Diversity on college campuses is not achieved through quotas. Nor does diversity justify or warrant admission of unqualified applicants. However, the diversity we seek and the future of the nation do require that colleges and universities continue to be able to reach out and make a conscious effort to build healthy and diverse learning environments that are appropriate for their missions. The success of higher education and the strength of our democracy depend on it.

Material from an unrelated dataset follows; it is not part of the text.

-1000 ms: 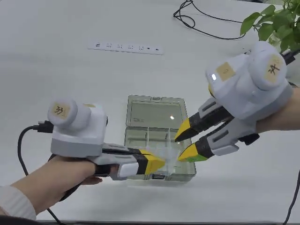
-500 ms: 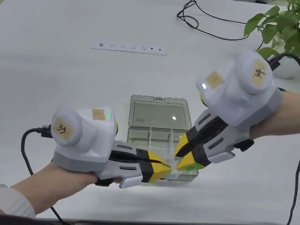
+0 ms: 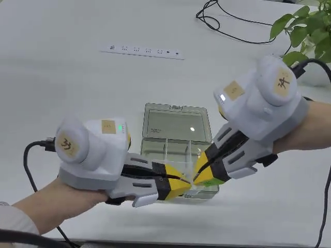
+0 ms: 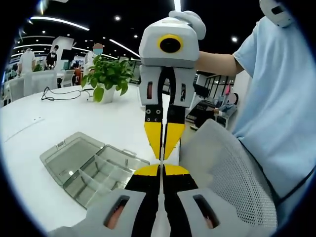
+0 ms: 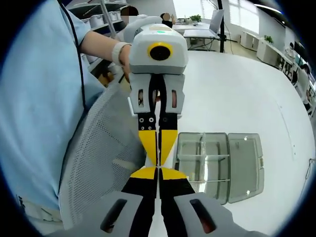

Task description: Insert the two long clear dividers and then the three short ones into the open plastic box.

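The open clear plastic box (image 3: 176,125) lies on the white table, lid flat at the far side, with dividers standing in its base (image 3: 164,151). Just above the box's near right corner my left gripper (image 3: 186,182) and right gripper (image 3: 198,179) meet tip to tip. Both are shut on a small clear divider (image 3: 193,172), which is faint and seen nearly edge-on. In the left gripper view my left gripper (image 4: 161,168) faces the right gripper (image 4: 163,154), with the box (image 4: 91,165) at lower left. In the right gripper view my right gripper (image 5: 158,170) faces the left gripper (image 5: 158,162), beside the box (image 5: 219,165).
A white power strip (image 3: 140,51) lies at the back of the table. A black cable (image 3: 227,26) and a potted plant (image 3: 306,28) are at the back right. A mesh chair (image 5: 98,148) stands behind the near table edge.
The right gripper's jaws, open a second ago, have shut at the left gripper's tip on the clear divider. The left gripper has rolled and moved slightly right.
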Action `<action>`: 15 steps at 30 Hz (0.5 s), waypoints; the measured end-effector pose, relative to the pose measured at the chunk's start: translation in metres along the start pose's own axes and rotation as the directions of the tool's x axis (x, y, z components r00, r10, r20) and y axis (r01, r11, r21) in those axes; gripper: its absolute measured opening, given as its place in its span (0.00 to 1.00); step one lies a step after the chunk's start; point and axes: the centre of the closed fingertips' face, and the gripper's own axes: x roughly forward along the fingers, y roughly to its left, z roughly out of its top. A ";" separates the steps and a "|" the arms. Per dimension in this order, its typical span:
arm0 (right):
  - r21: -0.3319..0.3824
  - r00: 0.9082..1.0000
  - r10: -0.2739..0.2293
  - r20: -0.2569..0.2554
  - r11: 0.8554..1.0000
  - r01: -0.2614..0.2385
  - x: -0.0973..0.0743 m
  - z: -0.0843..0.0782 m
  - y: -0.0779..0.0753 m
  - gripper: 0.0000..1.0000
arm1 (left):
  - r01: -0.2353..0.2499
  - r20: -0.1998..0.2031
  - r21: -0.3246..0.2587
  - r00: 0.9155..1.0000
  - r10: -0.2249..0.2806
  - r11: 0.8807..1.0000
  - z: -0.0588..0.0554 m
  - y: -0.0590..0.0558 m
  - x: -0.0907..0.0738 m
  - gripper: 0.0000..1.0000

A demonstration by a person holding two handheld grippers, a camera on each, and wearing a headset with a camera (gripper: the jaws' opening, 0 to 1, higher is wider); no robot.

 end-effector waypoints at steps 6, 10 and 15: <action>0.014 1.000 0.010 -0.014 1.000 -0.010 0.001 0.000 0.003 0.02 | 0.008 -0.009 0.002 1.000 -0.008 1.000 -0.001 -0.002 0.001 0.00; 0.020 1.000 0.010 -0.022 1.000 -0.009 0.001 -0.001 0.002 0.02 | -0.007 -0.009 -0.024 1.000 0.006 1.000 -0.003 0.000 0.002 0.00; 0.029 0.999 -0.011 -0.041 1.000 0.012 -0.004 -0.006 -0.006 0.02 | -0.083 -0.015 -0.044 0.996 0.083 0.996 -0.008 0.014 -0.002 0.20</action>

ACE Board of Directors, June 2012
Several points stand out to me in the statement above. One, diversity is critical to the education of our students. Two, the affirmative action programs that colleges put in place to create more diverse campuses do not require the admission of unqualified students. Three, the use of quotas does not have a place in a college’s admissions and affirmative action policies. Four, which is reflective of the beliefs I expressed in previous columns in this paper, “there is no single model of a good college, and that no single standard can predict with certainty the lifetime contribution of a teacher or a student.” To rephrase this a bit, a good college is a college that helps its students become educated adults, ready to assume their place in a world community. A good college is one that works hard to foster growth and success, and that provides its students with opportunities to grow in physical, intellectual, and emotional ways. Many colleges can contribute in these ways to a student’s growth, and rejection from a preferred college does not mean that opportunities for this kind of growth are now closed off. Further, there is no way to predict that a student who attends a particular college or a particular type of college will be successful in their career and life.

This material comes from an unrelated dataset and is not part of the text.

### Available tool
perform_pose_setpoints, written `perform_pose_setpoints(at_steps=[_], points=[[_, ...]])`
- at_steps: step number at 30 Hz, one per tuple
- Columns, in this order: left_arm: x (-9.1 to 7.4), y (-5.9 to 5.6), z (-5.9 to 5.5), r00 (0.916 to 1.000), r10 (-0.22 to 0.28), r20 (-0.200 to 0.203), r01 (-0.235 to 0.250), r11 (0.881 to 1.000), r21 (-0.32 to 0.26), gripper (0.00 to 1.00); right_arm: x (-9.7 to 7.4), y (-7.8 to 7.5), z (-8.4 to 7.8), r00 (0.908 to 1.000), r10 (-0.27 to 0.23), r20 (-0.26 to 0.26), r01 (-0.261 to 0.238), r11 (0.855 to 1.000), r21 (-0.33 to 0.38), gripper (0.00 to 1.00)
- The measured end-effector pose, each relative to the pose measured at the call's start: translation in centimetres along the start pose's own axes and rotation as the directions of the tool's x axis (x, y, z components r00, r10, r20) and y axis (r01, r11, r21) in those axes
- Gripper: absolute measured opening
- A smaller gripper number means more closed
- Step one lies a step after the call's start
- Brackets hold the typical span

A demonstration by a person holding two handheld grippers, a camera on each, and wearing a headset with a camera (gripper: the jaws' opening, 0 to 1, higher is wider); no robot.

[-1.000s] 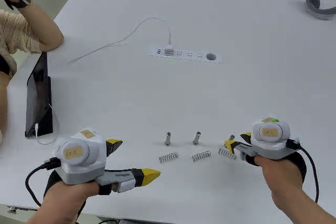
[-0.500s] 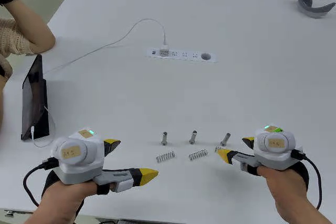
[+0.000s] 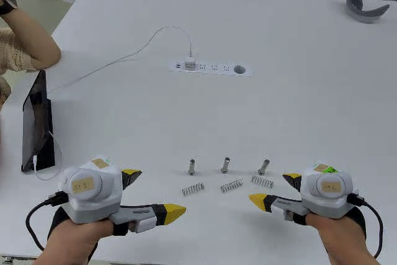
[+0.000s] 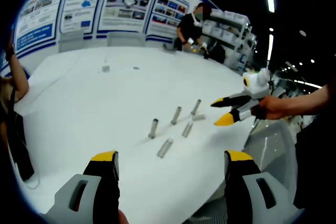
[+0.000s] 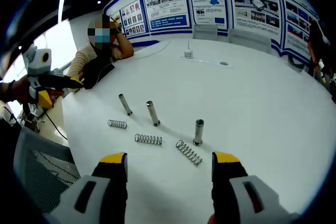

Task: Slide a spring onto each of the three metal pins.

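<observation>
The left gripper and right gripper are open and empty, the three springs lie on the tabletop by the standing pins, and a clumsy pinch could flick one away.

**Clearance around the pin row**

The white table is bare from the pins back to the power strip, whose cable trails off to the far left. The left pin, middle pin and right pin stand upright in a row with open gaps between them. Approach from the near side is partly barred by the left spring, middle spring and right spring, each lying just in front of its pin. The left gripper, jaws spread and empty, has bare surface between it and the row. The right gripper, also spread and empty, is near the right spring. A dark tablet stands at the left edge, well apart from the row.
</observation>
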State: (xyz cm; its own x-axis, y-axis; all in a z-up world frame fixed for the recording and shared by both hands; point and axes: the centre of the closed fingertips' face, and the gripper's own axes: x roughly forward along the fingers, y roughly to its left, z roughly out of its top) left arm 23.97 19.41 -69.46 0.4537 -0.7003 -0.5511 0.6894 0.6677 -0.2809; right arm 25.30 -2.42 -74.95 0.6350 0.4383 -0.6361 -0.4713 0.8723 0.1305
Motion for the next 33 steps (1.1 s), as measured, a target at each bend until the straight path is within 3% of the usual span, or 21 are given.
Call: perform_pose_setpoints(at_steps=[18,27,33], points=[[1.2,0.1,-0.3,0.9997,-0.011,-0.021,0.011,1.0,0.009,0.83,-1.1,3.8,-1.3,0.9934,0.112,-0.023,-0.113,0.993,-0.018,0.78],[2.2,0.2,-0.9,0.9983,-0.023,-0.054,0.025,0.999,0.03,0.82,-1.8,4.4,-1.7,0.9911,0.129,-0.034,-0.13,0.991,-0.034,0.81],[3.2,0.2,-1.3,0.9946,-0.03,-0.1,0.039,0.996,0.084,0.81,-2.5,4.3,-1.9,0.991,0.129,-0.036,-0.13,0.991,-0.032,0.82]])
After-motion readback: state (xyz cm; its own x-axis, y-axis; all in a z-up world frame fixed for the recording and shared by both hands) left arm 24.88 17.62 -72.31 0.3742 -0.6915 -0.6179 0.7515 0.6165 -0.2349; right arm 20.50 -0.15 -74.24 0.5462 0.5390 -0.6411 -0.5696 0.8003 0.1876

When I consider these points I think about my own experiences in college admissions. Where I worked, at Oberlin College, there was never a mandate to admit X number of students in a given year and not one student more. This is not how college admissions works and it is not how any college or university that I am familiar with works. College admissions directors are under considerable pressure to “get it right.” That is, to admit enough students that those who choose to attend will be sufficient for the college to have a student body of the most appropriate size and, of course, to make its budget. (In other articles I discussed the concept of “yield,” the number of students, of all those offered admission, who actually choose to attend a given college.) It’s not always easy to predict the number of students who will choose to attend in any particular year. Further complicating things is that in some years the applicant pool is especially rich and the college can be particularly selective. Other years are different and the overall quality of the applicant pool is not as strong. A student with a particular profile may be admitted in one year and not in another depending on the overall strengths of the admissions pool. But in my experience, those late night discussions among the admissions staff over pepperoni and mushroom pizza have never involved admitting one stellar student but rejecting another simply because there is no more room, because we have reached X and cannot extend any more offers. It is not a zero-sum situation. Nor have our discussions involved admitting unqualified applicants merely because of their race. Or because they are a pole vaulter. Or because they play the bassoon. Or because they are from Fergus Falls, Minnesota.
When applicants are turned down from their first (or second, or third) choice college it is typically for multiple reasons. And I know how it feels and it doesn’t feel good. But, as discussed in previous articles (see Admissions Through an Equity Lens) there are many vagaries in the admissions process that have nothing to do with race. Sometimes the unmeasurable aspects of the admissions decision are used to deny admission and at other times to accept an applicant. All people are more than their GPA and test scores and I believe a holistic approach contributes to the cultivation of a student body that is diverse in the most interesting ways.